C++11 Memory_Order_Acquire and Memory_Order_Release Semantics

C++11 memory_order_acquire and memory_order_release semantics?

The spinlock mutex implementation looks okay to me. I think they got the definitions of acquire and release completely wrong.

Here is the clearest explanation of acquire/release consistency models that I am aware of: Gharachorloo; Lenoski; Laudon; Gibbons; Gupta; Hennessy: Memory consistency and event ordering in scalable shared-memory multiprocessors, Int'l Symp Comp Arch, ISCA(17):15-26, 1990, doi 10.1145/325096.325102. (The doi is behind the ACM paywall. The actual link is to a copy not behind a paywall.)

Look at Condition 3.1 in Section 3.3 and the accompanying Figure 3:

before an ordinary load or store access is allowed
to perform with respect to any other processor,
all previous acquire accesses must be performed, and
before a release access is allowed to perform with
respect to any other processor, all previous ordinary
load and store accesses must be performed, and
special accesses are [sequentially] consistent with respect
to one another.

The point is this: acquires and releases are sequentially consistent¹ (all threads globally agree on the order in which acquires and releases happened.) All threads globally agree that the stuff that happens between an acquire and a release on a specific thread happened between the acquire and release.
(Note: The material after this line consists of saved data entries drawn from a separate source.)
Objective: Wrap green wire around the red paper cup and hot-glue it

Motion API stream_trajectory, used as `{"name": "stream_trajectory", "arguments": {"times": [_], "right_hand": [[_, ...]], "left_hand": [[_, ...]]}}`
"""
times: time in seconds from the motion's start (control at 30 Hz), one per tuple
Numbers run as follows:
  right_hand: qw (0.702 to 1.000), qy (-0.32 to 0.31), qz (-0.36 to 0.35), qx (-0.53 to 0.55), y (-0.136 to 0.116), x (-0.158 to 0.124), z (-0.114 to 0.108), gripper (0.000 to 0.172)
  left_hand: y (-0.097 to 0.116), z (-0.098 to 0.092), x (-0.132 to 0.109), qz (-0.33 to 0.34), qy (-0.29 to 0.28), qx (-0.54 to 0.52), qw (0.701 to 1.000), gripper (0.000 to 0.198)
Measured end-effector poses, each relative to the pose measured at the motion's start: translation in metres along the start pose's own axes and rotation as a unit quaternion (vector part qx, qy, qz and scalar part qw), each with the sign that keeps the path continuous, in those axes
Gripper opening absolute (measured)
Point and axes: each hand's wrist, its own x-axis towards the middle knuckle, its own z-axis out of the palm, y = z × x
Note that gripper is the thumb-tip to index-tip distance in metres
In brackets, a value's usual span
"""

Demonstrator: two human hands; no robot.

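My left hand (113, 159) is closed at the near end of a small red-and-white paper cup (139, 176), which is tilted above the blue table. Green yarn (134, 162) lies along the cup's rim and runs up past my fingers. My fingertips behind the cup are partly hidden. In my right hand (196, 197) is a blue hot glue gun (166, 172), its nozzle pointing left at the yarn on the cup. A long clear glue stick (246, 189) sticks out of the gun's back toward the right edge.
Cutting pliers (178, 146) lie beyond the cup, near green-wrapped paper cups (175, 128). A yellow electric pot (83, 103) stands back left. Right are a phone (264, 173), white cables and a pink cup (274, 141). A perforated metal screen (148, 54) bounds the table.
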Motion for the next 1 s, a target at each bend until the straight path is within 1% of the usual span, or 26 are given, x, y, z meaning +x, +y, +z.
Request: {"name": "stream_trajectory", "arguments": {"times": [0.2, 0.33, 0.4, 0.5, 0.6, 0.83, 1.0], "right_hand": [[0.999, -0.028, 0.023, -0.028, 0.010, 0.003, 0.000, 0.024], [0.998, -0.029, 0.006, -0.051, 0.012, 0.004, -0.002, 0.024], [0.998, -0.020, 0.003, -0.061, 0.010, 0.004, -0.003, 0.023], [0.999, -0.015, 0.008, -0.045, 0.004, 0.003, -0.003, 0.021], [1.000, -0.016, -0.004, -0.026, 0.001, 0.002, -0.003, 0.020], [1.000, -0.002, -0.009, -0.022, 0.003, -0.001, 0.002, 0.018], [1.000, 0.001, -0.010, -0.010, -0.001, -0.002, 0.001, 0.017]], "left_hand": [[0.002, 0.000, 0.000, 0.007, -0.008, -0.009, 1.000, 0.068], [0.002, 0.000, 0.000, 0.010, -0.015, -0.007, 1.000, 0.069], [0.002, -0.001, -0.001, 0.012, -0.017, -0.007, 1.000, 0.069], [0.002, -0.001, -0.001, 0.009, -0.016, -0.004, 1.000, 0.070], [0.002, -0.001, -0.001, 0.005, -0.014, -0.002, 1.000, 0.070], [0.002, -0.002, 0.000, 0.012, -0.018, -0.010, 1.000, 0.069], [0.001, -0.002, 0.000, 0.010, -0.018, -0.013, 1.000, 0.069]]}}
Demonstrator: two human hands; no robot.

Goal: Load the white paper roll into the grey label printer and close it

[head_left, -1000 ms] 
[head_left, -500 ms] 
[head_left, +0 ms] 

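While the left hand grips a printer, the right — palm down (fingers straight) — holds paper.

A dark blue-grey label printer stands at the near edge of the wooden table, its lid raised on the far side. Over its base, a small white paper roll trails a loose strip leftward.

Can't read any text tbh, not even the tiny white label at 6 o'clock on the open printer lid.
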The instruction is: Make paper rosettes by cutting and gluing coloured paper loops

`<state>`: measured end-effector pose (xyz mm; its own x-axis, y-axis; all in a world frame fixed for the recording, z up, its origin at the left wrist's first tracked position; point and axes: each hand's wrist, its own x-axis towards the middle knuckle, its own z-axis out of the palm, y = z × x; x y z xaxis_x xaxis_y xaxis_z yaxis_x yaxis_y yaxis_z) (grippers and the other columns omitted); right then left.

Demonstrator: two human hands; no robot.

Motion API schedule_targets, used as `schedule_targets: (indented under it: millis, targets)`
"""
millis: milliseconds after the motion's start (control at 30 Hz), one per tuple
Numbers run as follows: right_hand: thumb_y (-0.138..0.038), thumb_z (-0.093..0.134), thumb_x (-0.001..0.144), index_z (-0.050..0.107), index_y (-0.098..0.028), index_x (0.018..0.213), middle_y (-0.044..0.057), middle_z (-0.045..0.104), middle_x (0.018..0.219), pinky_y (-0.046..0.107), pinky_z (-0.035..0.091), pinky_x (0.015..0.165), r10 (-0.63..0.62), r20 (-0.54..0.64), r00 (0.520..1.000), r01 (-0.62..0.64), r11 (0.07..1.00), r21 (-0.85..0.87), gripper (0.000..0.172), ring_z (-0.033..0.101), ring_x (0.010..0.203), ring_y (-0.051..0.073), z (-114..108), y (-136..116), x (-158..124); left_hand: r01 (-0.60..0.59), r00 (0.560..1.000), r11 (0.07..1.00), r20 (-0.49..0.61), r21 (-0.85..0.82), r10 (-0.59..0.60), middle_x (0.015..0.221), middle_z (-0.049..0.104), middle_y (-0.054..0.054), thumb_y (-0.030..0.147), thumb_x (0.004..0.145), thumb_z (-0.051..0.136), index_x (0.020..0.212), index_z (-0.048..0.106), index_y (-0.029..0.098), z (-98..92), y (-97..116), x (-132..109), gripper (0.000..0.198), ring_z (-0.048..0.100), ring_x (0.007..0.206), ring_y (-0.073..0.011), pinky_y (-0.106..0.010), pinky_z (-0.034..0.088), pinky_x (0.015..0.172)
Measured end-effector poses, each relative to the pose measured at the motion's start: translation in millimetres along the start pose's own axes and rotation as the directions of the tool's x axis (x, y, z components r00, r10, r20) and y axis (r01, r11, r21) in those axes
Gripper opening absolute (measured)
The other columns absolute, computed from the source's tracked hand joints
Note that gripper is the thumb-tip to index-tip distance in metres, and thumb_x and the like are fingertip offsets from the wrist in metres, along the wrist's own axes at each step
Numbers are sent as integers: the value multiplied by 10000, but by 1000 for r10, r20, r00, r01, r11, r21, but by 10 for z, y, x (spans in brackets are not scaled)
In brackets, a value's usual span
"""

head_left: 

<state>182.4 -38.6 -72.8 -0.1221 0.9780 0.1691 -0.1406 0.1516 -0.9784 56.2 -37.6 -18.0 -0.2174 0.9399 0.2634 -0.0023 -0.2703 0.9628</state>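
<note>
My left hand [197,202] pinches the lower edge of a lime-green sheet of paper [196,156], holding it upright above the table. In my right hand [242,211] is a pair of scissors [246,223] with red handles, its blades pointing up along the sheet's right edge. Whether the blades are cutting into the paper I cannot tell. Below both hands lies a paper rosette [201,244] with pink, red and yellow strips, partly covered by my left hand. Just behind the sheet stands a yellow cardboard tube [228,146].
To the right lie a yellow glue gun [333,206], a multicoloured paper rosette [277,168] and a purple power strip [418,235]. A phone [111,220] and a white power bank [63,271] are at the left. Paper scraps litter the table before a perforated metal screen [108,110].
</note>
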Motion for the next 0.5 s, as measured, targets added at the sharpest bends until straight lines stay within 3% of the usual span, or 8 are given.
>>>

But normal loads and stores after a release are allowed to be moved (either by hardware or the compiler) above the release, and normal loads and stores before an acquire are allowed to be moved (either by hardware or the compiler) to after the acquire.

(Footnote 1: This is true for most implementations, but an overstatement for ISO C++ in general. Reader threads are allowed to disagree about the order of 2 stores done by 2 other threads. See Acquire/release semantics with 4 threads, and this answer for details of how C++ compiled for POWER CPUs demonstrates the difference in practice with release and acquire, but not seq_cst. But most CPUs do only get data between cores via coherent cache that means a global order does exist.)

In the C++ standard (I used the link to the Jan 2012 draft) the relevant section is 1.10 (pages 11 through 14).

The definition of happens-before is intended to be modeled after Lamport; Time, Clocks, and the Ordering of Events in a Distributed System, CACM, 21(7):558-565, Jul 1978. C++ acquires correspond to Lamport's receives, C++ releases correspond to Lamport's sends. Lamport placed a total order on the sequence of events within a single thread, where C++ has to allow a partial order (see Section 1.9, Paragraphs 13-15, page 10 for the C++ definition of sequenced-before.) Still, the sequenced-before ordering is pretty much what you would expect. Statements are sequenced in the order they are given in the program. Section 1.9, paragraph 14: "Every value computation and side eﬀect associated with a full-expression is sequenced before every value
computation and side eﬀect associated with the next full-expression to be evaluated."

The whole point of Section 1.10 is to say that a program that is data-race-free produces the same well defined value as if the program were run on a machine with a sequentially consistent memory and no compiler reordering. If there is a data race then the program has no defined semantics at all. If there is no data race then the compiler (or machine) is permitted to reorder operations that don't contribute to the illusion of sequential consistency.

Section 1.10, Paragraph 21 (page 14) says: A program is not data-race-free if there is a pair of accesses A and B from different threads to object X, at least one of those accesses has a side effect, and neither A happens-before B, nor B happens-before A. Otherwise the program is data-race-free.

Paragraphs 6-20 give a very careful definition of the happens-before relation. The key definition is Paragraph 12:

"An evaluation A happens before an evaluation B if:

A is sequenced before B, or
A inter-thread happens before B."

So if an acquire is sequenced before (in the same thread) pretty much any other statement, then the acquire must appear to happen before that statement. (Including if that statement performs a write.)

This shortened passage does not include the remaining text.